You were there when we needed you, for the children who grew up as foster kids struggling without parents in a bruising system.
We tried to break apart unfeeling bureaucracy. We learned that no matter the age, even the tough-looking teens are just children aching for a family like yours.
Again, you reached out to help when I took you to the poorest places in America, opening your hearts.
In Camden, Ivan had no home. He dreamed of food.
"My heart is going to be sad. … I want my own room, and I'm never going to get it," he said.
But, thanks to you, he got his room.
We spent the night together in a maximum security prison to learn about people who stood at a crossroads and took a wrong turn, and we spent a lot of days with magical people.
I even got to find my childhood paper doll. Esther Williams, still beautiful and ready to swim a duo.
And in a moment so dear to all of you who wrote to me, the interview with Nancy Reagan about the last moments in the life of a president and husband.

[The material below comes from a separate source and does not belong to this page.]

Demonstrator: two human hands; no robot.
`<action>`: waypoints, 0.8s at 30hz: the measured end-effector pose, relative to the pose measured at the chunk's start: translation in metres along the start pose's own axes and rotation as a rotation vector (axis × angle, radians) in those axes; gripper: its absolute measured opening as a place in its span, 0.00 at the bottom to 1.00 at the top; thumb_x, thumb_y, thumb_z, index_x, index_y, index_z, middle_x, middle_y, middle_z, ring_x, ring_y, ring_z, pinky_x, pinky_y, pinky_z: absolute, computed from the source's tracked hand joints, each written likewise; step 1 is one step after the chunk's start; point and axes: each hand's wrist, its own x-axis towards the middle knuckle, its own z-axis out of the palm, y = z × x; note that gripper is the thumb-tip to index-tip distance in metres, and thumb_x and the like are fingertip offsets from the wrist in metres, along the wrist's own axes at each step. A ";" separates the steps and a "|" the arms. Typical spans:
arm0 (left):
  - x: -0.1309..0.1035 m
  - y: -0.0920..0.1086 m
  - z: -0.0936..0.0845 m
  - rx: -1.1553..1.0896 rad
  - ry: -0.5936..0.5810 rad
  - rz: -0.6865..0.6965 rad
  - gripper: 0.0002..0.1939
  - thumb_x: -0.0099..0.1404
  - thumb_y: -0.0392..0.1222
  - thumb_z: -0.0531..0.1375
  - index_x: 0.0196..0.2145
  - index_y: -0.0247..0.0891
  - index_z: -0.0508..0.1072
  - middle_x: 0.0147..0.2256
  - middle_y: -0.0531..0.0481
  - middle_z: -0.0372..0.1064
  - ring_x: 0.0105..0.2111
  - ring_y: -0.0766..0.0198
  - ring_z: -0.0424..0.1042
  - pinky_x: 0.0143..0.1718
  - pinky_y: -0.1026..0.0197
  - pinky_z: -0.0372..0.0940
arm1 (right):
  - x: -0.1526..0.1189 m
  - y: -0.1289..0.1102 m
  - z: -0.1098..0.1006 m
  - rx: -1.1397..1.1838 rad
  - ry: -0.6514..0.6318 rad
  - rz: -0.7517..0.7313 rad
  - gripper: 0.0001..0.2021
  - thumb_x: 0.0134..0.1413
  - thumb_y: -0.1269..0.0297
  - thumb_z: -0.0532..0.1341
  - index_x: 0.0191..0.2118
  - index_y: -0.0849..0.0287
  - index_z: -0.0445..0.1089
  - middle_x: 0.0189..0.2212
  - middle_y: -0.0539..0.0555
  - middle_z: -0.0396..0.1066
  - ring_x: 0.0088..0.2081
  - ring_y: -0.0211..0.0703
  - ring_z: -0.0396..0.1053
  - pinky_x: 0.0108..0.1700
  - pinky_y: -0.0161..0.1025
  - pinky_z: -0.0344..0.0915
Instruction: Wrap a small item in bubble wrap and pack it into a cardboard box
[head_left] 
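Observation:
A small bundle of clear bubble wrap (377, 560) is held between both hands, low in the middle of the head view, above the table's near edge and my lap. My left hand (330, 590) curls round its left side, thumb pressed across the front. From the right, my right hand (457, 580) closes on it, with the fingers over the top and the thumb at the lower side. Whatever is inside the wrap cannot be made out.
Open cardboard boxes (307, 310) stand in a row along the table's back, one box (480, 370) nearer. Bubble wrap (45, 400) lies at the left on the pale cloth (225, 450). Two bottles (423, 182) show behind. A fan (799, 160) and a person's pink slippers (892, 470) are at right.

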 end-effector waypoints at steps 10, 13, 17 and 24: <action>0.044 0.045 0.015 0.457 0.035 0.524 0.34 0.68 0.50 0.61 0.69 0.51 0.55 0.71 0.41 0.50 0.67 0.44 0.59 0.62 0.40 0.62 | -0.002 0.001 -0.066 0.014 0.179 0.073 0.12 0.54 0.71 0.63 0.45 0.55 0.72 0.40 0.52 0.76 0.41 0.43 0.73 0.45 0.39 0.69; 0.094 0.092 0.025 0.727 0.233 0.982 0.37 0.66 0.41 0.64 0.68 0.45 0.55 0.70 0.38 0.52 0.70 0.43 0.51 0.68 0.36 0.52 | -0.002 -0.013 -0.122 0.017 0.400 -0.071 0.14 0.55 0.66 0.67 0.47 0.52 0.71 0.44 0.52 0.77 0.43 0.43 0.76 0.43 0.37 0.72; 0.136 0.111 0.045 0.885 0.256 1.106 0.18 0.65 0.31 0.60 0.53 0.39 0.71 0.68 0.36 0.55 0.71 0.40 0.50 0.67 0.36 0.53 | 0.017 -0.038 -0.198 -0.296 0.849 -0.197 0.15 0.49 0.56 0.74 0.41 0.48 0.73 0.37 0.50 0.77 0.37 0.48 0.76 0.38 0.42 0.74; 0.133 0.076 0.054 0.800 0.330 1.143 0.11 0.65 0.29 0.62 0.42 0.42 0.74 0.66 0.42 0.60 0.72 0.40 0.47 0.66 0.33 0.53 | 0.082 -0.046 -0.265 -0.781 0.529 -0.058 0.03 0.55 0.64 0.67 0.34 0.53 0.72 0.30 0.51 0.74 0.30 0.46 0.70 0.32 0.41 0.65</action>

"And Ronnie all of a sudden turned his head and looked at me and opened his eyes and just looked," she said. "And then he closed them. Well, what a gift he gave me at that point. What a wonderful gift."
Some three thousand days we spent together. Some three thousand mornings. The challenging ones. Sept. 11.
That morning I raced down to ground zero, where the embers were still burning.
And one year later, we gathered together some newborn babies who looked so much like their dads who died that day, babies who rededicated us to hope with every squirm and cry.
One woman said to her baby, "You are the kiss your father left behind."
And just like our famous train trip on the railways of America, every day here has been a journey forward, a grateful journey forward, with the "GMA" family around me through all the passages.
We were delighted when Charlie became a granddad.
We held close when we lost our friend, our pal, Joel Siegel.